Dominic is a Professor of political science at Charles Sturt University and Adjunct Professor at the Stout Research Centre, Victoria University of Wellington and the Faculty of Health and Environmental Sciences at the Auckland University of Technology.
He is interested in comparative indigenous politics and public policy, Australian and New Zealand politics. He has an Honorary Fellow of the Royal Society of New Zealand. He has authored eight books and co-edited one. Dominic has published more than 50 journal articles and book chapters and more than 120 articles for public audiences, including in the Conversation, Open Forum and the New Zealand Herald.
In 2018, his book Beyond Biculturalism: the politics of an indigenous minority (Huia Publishers, 2007) was recognised by the Royal Society of New Zealand as one of the 150 most important books by a Māori author since the first Māori authored book in 1815. His latest book, Indigeneity, Culture and the UN Sustainable Development Goals (Palgrave Macmillan, 2023), continues his interest in relationships between the possibilities and constraints of liberal democracy and indigenous self-determination.
His work on Critical Tiriti Analysis (CTA), developed with colleagues at Massey and Victoria Universities has been widely adopted by government agencies and organisations in New Zealand for policy evaluation and development in relation to the Treaty of Waitangi. It has been used by, among others, Health New Zealand, the Ministry of Justice, Ministry for the Environment, Pharmac and the New Zealand Health and Disability Commission. In 2022, Dominic was appointed to a Pharmacy Council Expert Advisory Committee using CTA to help develop the Council’s competence requirements for registration as a pharmacist or pharmacy prescriber. CTA has also been adapted for use in indigenous policy in Australia.

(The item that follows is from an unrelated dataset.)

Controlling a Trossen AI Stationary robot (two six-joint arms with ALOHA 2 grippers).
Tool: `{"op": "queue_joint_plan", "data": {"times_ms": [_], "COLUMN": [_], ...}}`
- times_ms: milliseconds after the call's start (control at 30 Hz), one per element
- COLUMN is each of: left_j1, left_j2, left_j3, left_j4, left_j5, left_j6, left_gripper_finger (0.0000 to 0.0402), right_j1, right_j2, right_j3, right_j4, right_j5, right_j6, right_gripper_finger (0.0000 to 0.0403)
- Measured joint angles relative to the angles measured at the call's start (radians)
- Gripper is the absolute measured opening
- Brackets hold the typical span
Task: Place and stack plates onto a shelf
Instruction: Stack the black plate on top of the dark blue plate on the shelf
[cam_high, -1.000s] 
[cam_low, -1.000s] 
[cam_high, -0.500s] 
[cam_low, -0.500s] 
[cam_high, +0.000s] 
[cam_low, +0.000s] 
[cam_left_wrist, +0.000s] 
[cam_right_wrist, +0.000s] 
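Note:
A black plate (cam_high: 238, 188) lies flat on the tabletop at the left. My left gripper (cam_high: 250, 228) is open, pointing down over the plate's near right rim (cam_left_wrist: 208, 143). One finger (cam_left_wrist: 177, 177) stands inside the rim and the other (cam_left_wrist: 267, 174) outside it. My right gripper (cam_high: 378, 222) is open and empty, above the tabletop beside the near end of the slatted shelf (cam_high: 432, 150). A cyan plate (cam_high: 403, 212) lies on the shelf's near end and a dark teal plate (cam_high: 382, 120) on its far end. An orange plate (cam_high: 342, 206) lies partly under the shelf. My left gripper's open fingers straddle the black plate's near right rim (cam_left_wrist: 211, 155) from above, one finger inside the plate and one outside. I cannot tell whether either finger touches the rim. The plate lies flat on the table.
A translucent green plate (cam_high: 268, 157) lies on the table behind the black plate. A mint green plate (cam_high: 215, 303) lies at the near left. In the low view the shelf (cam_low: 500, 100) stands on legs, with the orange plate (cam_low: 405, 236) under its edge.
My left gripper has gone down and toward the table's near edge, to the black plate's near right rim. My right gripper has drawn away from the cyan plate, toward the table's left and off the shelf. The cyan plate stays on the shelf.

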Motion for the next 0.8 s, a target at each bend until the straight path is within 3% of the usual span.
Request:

Dominic’s research has influenced public policy more broadly, including work commissioned by the New Zealand Ministerial Review into the Future for Local Government and the International Labor Organisation. He has also provided expert advice to the UN Expert Mechanism on the Rights of Indigenous Peoples and has, on more than 70 occasions been invited to address professional and public audiences in the fields of education, health and local government, among others. He has been commissioned to provide evidence to the Waitangi Tribunal as an expert witness.
Dominic contributed to Professor Russell Bishop’s transformative Te Kotahitanga teacher professional development programme and with Bishop, and Professor Mere Berryman, co-authored Scaling-up Education Reform: addressing the politics of disparity (NZCER Press, 2010). The book has been widely cited by, and in reports to government in Australia, Canada and New Zealand. It informs New Zealand teacher registration standards and is cited by the Education Review Office in its guidelines for the public evaluation of schools.
Dominic’s expertise is regularly sought by news media, with over 1000 expert interviews across television, radio, and print. He is a regular political commentator for ABC radio and has recorded television interviews for Al Jazeera, Indus News Pakistan, ABC News, Sky News Australia, Television New Zealand and Maori Television. He has been interviewed by the New York Times, the Economist, New Zealand Herald, CBC Canada and others. Examples of Dominic’s media work may be found on his LinkedIN page.
Dominic’s work brings academic research and practical policy application together, making significant contributions to the advancement of indigenous rights and self-determination in Australia, New Zealand, and internationally.
Dominic is a former acting Head of School and Associate Dean (Research) and member of the University’s Academic Senate and Human Research Ethics Committee. He was a member of the Bathurst Health Council (NSW Health), director of Caritas Aotearoa-New Zealand and lay member, appointed by the Minister of Health, as a lay member of the Osteopathic Council of New Zealand where he chaired the Council’s Education Committee.